[DESCRIPTION OF THE TASK] The response should consist of every line below, restated exactly, with no pictures.

[STORED DATA]
☆ ☆ ☆ ☆ ☆

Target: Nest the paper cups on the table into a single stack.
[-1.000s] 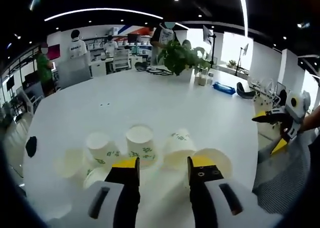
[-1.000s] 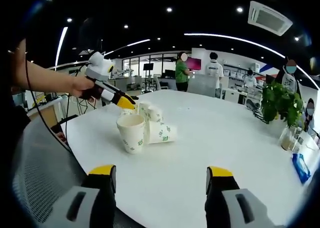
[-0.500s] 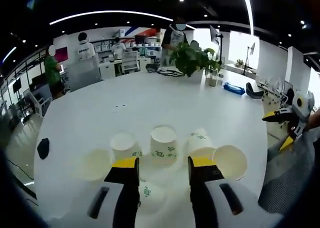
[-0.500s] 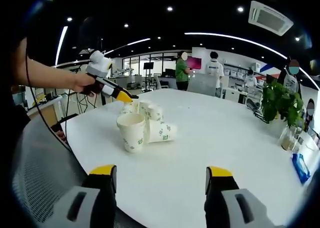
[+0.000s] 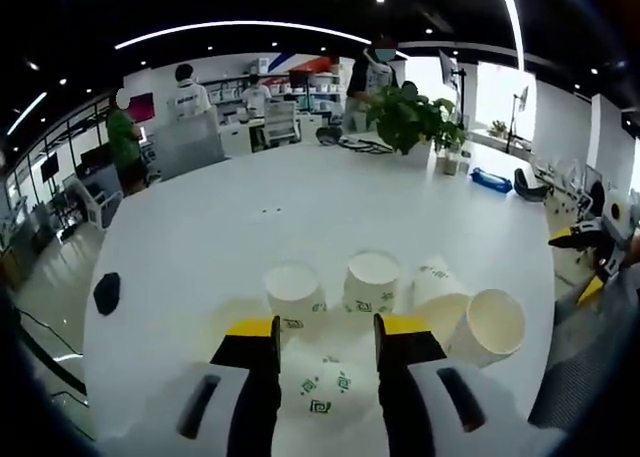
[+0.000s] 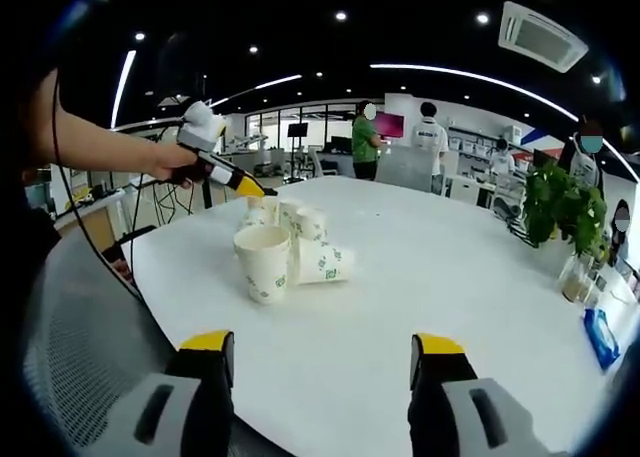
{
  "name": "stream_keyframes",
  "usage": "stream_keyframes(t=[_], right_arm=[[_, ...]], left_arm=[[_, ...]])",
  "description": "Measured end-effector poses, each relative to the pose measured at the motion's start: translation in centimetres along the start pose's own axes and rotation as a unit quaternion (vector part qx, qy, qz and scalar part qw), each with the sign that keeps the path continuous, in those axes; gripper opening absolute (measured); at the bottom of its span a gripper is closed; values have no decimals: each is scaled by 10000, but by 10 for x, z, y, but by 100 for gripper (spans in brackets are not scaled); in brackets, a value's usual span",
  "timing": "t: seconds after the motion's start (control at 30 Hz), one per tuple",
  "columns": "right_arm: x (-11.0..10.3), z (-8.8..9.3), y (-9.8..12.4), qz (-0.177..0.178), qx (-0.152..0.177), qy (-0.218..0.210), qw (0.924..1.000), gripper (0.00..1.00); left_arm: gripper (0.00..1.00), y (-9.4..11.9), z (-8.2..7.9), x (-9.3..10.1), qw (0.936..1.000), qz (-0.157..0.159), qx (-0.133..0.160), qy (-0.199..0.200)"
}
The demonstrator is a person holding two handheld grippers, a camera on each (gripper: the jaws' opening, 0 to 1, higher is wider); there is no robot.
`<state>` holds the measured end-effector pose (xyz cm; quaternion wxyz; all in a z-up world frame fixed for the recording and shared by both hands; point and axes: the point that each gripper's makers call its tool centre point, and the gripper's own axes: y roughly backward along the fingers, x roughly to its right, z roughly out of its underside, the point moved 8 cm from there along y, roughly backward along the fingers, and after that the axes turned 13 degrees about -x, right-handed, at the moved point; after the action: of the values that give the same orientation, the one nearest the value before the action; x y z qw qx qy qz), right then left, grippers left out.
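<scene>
In your left gripper view, your left gripper (image 5: 325,327) hangs above the near edge of the white surface (image 5: 300,207) with its jaws parted and nothing between them. A paper cup (image 5: 322,389) lies on its side just under the gap. Beyond the tips, two cups stand upside down side by side: one (image 5: 296,294) on the left, one (image 5: 372,282) on the right. Further right, a cup (image 5: 436,287) lies tipped over, touching another cup (image 5: 488,327) whose open mouth faces you. A small dark object (image 5: 106,292) sits near the surface's left edge, well apart from the cups. A potted plant (image 5: 408,122) stands at the far side. Your right gripper (image 5: 590,242) shows at the right edge, off the surface.

In your right gripper view, your right gripper (image 6: 318,349) is spread wide and holds nothing, well short of the cups. One cup (image 6: 262,264) stands upright, mouth up, with a cup (image 6: 322,262) lying against it. Your hand (image 6: 180,160) holds the left gripper (image 6: 245,186) just above the cluster; you cannot tell its jaw state from here.
</scene>
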<state>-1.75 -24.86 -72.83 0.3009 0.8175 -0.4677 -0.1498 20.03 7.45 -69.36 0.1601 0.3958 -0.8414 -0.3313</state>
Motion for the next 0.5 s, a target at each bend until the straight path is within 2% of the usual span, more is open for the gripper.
stream_keyframes(t=[0.2, 0.5], right_arm=[[-1, -1, 0, 14, 13, 18, 10000, 72], [-1, -1, 0, 26, -10, 7, 10000, 72]], left_arm=[[34, -6, -1, -15, 9998, -207, -42, 8], [23, -20, -1, -33, 9992, -158, -234, 276]])
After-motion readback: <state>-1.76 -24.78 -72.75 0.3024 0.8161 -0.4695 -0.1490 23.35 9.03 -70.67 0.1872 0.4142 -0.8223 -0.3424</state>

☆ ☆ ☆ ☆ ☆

[WRITTEN SOLUTION]
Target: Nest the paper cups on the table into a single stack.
[-1.000s] 
[-1.000s] 
[-0.500s] 
[-0.500s] 
[+0.000s] 
[+0.000s] 
{
  "name": "stream_keyframes",
  "usage": "stream_keyframes(t=[_], right_arm=[[_, ...]], left_arm=[[_, ...]])",
  "description": "Measured end-effector poses, each relative to the pose measured at the motion's start: translation in centimetres along the start pose's own axes and rotation as a unit quaternion (vector part qx, qy, qz and scalar part qw), each with the sign that keeps the path continuous, in those axes; gripper opening absolute (measured); at the bottom of its span a gripper is closed; values have no decimals: each is scaled by 10000, but by 10 for x, z, y, but by 100 for gripper (spans in brackets are not scaled); in brackets, a value's usual span",
  "timing": "t: seconds after the motion's start (control at 30 Hz), one per tuple",
  "columns": "right_arm: x (-11.0..10.3), z (-8.8..9.3), y (-9.8..12.4), qz (-0.177..0.178), qx (-0.152..0.177), qy (-0.218..0.210), qw (0.924..1.000), gripper (0.00..1.00); left_arm: gripper (0.00..1.00), y (-9.4..11.9), z (-8.2..7.9), x (-9.3..10.1), qw (0.936..1.000), qz (-0.157..0.159), qx (-0.133..0.160), qy (-0.199..0.200)"
}
The demonstrator is a person holding two handheld grippers, a camera on each (gripper: the jaws' opening, 0 to 1, higher is wider); there is no robot.
`<state>` holds the measured end-effector pose (xyz cm; quaternion wxyz; all in a z-up world frame fixed for the recording and shared by both hands; point and axes: the point that each gripper's makers call its tool centre point, and the gripper's own axes: y roughly backward along the fingers, x roughly to its right, z roughly out of its underside, the point moved 8 cm from there along y, roughly backward along the fingers, and after that the axes turned 13 degrees about -x, right-handed, at the moved point; after the action: of the values that give the same orientation, the one nearest the value before the action; x y z qw qx qy qz), right then left, grippers left out.
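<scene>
In your left gripper view, your left gripper (image 5: 325,327) hangs above the near edge of the white surface (image 5: 300,207) with its jaws parted and nothing between them. A paper cup (image 5: 322,389) lies on its side just under the gap. Beyond the tips, two cups stand upside down side by side: one (image 5: 296,294) on the left, one (image 5: 372,282) on the right. Further right, a cup (image 5: 436,287) lies tipped over, touching another cup (image 5: 488,327) whose open mouth faces you. A small dark object (image 5: 106,292) sits near the surface's left edge, well apart from the cups. A potted plant (image 5: 408,122) stands at the far side. Your right gripper (image 5: 590,242) shows at the right edge, off the surface.

In your right gripper view, your right gripper (image 6: 318,349) is spread wide and holds nothing, well short of the cups. One cup (image 6: 262,264) stands upright, mouth up, with a cup (image 6: 322,262) lying against it. Your hand (image 6: 180,160) holds the left gripper (image 6: 245,186) just above the cluster; you cannot tell its jaw state from here.
</scene>
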<state>-1.75 -24.86 -72.83 0.3009 0.8175 -0.4677 -0.1498 20.03 7.45 -69.36 0.1601 0.3958 -0.8414 -0.3313</state>
Motion for the next 0.5 s, a target at each bend until the straight path is within 2% of the usual span, more is open for the gripper.
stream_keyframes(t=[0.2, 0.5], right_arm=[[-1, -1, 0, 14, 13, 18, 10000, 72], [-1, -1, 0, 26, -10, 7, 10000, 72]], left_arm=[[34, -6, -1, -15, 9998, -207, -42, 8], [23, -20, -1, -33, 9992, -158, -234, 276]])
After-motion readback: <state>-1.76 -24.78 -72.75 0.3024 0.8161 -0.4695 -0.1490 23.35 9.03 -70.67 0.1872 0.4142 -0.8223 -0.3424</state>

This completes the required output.